**WHAT YOU SHOULD DO**
Every entry below should be printed exactly.

**MATERIAL SHOWN**
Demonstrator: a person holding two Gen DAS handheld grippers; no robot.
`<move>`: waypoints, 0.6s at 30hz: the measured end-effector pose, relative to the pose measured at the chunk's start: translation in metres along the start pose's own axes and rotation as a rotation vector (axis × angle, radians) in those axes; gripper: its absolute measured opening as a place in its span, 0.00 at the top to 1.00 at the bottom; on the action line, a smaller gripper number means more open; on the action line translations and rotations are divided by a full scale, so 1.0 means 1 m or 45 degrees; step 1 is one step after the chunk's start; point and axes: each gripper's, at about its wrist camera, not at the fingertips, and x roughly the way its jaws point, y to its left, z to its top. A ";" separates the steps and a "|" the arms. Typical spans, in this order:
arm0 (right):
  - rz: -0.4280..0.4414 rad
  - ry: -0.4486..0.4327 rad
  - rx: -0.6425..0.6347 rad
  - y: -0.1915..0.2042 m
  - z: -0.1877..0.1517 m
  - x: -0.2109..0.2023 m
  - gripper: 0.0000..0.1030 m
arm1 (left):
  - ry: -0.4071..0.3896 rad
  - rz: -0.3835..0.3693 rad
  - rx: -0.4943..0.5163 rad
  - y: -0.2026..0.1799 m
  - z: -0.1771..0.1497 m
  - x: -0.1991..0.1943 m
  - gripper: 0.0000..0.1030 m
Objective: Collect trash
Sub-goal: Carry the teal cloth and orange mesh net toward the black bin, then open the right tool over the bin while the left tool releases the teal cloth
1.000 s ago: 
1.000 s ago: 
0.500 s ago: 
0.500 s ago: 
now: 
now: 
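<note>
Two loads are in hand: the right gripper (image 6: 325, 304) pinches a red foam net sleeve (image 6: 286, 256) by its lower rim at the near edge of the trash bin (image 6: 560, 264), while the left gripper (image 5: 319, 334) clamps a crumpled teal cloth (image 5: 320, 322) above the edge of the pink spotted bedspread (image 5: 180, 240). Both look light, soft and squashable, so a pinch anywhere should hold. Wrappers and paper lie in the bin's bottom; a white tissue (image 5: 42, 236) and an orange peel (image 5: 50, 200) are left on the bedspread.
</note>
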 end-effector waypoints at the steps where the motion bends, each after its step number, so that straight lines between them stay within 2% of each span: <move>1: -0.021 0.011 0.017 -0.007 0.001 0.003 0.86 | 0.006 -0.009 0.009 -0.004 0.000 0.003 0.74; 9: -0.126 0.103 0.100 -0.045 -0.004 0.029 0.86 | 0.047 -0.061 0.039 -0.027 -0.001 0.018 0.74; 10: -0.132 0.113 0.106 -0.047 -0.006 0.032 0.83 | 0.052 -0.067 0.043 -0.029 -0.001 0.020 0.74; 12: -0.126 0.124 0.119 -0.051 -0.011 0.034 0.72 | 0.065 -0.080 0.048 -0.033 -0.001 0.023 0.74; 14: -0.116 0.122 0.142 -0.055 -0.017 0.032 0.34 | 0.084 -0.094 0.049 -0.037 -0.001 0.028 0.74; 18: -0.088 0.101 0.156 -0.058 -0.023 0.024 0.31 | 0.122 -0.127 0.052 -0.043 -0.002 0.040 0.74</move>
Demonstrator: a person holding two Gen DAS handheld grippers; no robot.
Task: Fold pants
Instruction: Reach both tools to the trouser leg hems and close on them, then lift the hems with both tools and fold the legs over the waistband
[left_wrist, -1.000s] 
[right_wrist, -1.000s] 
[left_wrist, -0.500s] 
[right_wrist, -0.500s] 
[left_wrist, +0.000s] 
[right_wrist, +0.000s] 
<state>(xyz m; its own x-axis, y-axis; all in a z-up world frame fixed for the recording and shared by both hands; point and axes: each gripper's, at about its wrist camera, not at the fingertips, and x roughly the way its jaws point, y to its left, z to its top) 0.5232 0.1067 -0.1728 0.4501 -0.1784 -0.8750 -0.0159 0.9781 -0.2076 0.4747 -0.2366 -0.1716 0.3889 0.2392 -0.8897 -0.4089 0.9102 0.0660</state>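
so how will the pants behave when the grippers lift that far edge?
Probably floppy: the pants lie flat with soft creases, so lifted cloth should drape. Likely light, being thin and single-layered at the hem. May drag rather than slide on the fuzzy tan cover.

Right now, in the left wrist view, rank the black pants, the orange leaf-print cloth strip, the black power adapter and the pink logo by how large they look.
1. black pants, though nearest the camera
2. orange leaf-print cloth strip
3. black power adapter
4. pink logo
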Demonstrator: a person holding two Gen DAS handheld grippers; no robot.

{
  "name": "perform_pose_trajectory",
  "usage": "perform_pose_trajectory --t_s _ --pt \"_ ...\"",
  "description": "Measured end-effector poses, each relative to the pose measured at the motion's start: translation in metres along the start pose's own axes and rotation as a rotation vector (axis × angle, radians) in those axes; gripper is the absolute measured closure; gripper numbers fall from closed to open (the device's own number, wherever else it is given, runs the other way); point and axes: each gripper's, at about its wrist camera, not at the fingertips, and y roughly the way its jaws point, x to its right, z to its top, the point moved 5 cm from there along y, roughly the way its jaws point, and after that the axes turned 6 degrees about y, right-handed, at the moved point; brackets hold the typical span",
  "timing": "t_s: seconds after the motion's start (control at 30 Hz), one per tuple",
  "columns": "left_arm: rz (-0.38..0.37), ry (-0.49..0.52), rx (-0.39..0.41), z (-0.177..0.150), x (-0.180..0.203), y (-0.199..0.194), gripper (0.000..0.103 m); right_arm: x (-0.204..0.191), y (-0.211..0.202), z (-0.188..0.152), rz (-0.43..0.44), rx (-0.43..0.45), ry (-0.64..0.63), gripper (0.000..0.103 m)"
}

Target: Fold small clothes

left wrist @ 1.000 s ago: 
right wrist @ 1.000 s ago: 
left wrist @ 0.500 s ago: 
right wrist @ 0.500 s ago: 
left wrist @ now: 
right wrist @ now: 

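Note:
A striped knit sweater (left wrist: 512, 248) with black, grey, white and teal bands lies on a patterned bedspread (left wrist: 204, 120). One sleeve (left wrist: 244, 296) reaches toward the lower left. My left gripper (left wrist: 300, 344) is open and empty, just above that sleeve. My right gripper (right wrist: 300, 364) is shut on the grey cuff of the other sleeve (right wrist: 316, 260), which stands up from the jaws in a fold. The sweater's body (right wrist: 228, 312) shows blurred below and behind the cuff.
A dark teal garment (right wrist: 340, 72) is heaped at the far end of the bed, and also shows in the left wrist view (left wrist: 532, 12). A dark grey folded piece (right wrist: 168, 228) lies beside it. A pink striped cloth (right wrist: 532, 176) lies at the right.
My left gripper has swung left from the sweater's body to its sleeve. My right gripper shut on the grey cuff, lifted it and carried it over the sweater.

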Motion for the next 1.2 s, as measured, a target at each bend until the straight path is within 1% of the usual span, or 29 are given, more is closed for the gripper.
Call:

**RESPONSE**
Demonstrator: a person holding two Gen DAS handheld grippers; no robot.
`<move>`: waypoints, 0.6s at 30hz: the measured end-effector pose, relative to the pose measured at the chunk's start: translation in metres along the start pose's own axes and rotation as a rotation vector (axis × angle, radians) in those axes; gripper: its absolute measured opening as a place in its span, 0.00 at the top to 1.00 at the bottom; on the action line, a smaller gripper number means more open; on the action line translations and rotations are divided by a full scale, so 1.0 means 1 m or 45 degrees; step 1 is one step after the chunk's start; point and axes: each gripper's, at about its wrist camera, not at the fingertips, and x roughly the way its jaws point, y to its left, z to its top. A ";" separates the steps and a "|" the arms. Typical spans, in this order:
arm0 (right):
  - rz: -0.4280..0.4414 rad
  - ry: -0.4486..0.4327 rad
  - rx: -0.6425..0.6347 rad
  - y: -0.1915..0.2042 m
  - z: -0.1877..0.1517 m
  - x: -0.2109..0.2023 m
  - gripper: 0.0000..0.1030 m
arm1 (left):
  - ry: -0.4071..0.3896 rad
  - rz: -0.3835..0.3693 rad
  - rx: -0.4943..0.5163 rad
  - y: -0.2026..0.1799 m
  - z: -0.1771..0.1497 m
  - x: -0.1991..0.1943 m
  - gripper: 0.0000..0.1030 m
Objective: Collect trash
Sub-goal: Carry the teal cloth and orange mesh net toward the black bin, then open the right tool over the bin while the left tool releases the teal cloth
1.000 s ago: 
1.000 s ago: 
0.500 s ago: 
0.500 s ago: 
now: 
now: 
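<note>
Two loads are in hand: the right gripper (image 6: 325, 304) pinches a red foam net sleeve (image 6: 286, 256) by its lower rim at the near edge of the trash bin (image 6: 560, 264), while the left gripper (image 5: 319, 334) clamps a crumpled teal cloth (image 5: 320, 322) above the edge of the pink spotted bedspread (image 5: 180, 240). Both look light, soft and squashable, so a pinch anywhere should hold. Wrappers and paper lie in the bin's bottom; a white tissue (image 5: 42, 236) and an orange peel (image 5: 50, 200) are left on the bedspread.
</note>
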 end-effector waypoints at the steps where the motion bends, each after its step number, so that straight lines between them stay within 2% of each span: <move>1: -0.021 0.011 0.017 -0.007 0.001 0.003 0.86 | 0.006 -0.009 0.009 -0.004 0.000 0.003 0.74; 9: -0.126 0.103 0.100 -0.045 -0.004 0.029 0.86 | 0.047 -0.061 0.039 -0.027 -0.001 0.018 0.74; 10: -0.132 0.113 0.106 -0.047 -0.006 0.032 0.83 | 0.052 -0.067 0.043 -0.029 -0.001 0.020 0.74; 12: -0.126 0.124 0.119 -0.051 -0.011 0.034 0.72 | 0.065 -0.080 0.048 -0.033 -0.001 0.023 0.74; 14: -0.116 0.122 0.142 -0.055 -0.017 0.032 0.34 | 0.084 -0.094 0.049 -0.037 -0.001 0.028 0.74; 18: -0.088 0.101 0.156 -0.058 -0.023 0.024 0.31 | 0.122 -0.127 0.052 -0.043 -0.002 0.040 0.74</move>
Demonstrator: a person holding two Gen DAS handheld grippers; no robot.
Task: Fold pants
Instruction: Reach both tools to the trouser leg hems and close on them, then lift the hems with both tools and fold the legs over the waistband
[left_wrist, -1.000s] 
[right_wrist, -1.000s] 
[left_wrist, -0.500s] 
[right_wrist, -0.500s] 
[left_wrist, +0.000s] 
[right_wrist, +0.000s] 
<state>(xyz m; its own x-axis, y-axis; all in a z-up world frame fixed for the recording and shared by both hands; point and axes: each gripper's, at about its wrist camera, not at the fingertips, and x roughly the way its jaws point, y to its left, z to its top) 0.5232 0.1067 -0.1728 0.4501 -0.1784 -0.8750 -0.0159 0.9781 -0.2076 0.4747 -0.2366 -0.1716 0.3889 0.2392 -0.8897 -0.4089 0.9102 0.0660</state>
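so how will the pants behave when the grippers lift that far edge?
Probably floppy: the pants lie flat with soft creases, so lifted cloth should drape. Likely light, being thin and single-layered at the hem. May drag rather than slide on the fuzzy tan cover.

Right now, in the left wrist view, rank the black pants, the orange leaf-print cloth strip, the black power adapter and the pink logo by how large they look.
1. black pants, though nearest the camera
2. orange leaf-print cloth strip
3. black power adapter
4. pink logo
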Demonstrator: a person holding two Gen DAS handheld grippers; no robot.

{
  "name": "perform_pose_trajectory",
  "usage": "perform_pose_trajectory --t_s _ --pt \"_ ...\"",
  "description": "Measured end-effector poses, each relative to the pose measured at the motion's start: translation in metres along the start pose's own axes and rotation as a rotation vector (axis × angle, radians) in those axes; gripper is the absolute measured closure; gripper numbers fall from closed to open (the device's own number, wherever else it is given, runs the other way); point and axes: each gripper's, at about its wrist camera, not at the fingertips, and y roughly the way its jaws point, x to its right, z to its top, the point moved 5 cm from there along y, roughly the way its jaws point, and after that the axes turned 6 degrees about y, right-handed, at the moved point; brackets hold the typical span",
  "timing": "t_s: seconds after the motion's start (control at 30 Hz), one per tuple",
  "columns": "left_arm: rz (-0.38..0.37), ry (-0.49..0.52), rx (-0.39..0.41), z (-0.177..0.150), x (-0.180..0.203), y (-0.199..0.194), gripper (0.000..0.103 m); right_arm: x (-0.204..0.191), y (-0.211..0.202), z (-0.188..0.152), rz (-0.43..0.44), rx (-0.43..0.45), ry (-0.64..0.63), gripper (0.000..0.103 m)"
}

Target: Fold small clothes

left wrist @ 1.000 s ago: 
right wrist @ 1.000 s ago: 
left wrist @ 0.500 s ago: 
right wrist @ 0.500 s ago: 
left wrist @ now: 
right wrist @ now: 

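Note:
A striped knit sweater (left wrist: 512, 248) with black, grey, white and teal bands lies on a patterned bedspread (left wrist: 204, 120). One sleeve (left wrist: 244, 296) reaches toward the lower left. My left gripper (left wrist: 300, 344) is open and empty, just above that sleeve. My right gripper (right wrist: 300, 364) is shut on the grey cuff of the other sleeve (right wrist: 316, 260), which stands up from the jaws in a fold. The sweater's body (right wrist: 228, 312) shows blurred below and behind the cuff.
A dark teal garment (right wrist: 340, 72) is heaped at the far end of the bed, and also shows in the left wrist view (left wrist: 532, 12). A dark grey folded piece (right wrist: 168, 228) lies beside it. A pink striped cloth (right wrist: 532, 176) lies at the right.
My left gripper has swung left from the sweater's body to its sleeve. My right gripper shut on the grey cuff, lifted it and carried it over the sweater.
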
Motion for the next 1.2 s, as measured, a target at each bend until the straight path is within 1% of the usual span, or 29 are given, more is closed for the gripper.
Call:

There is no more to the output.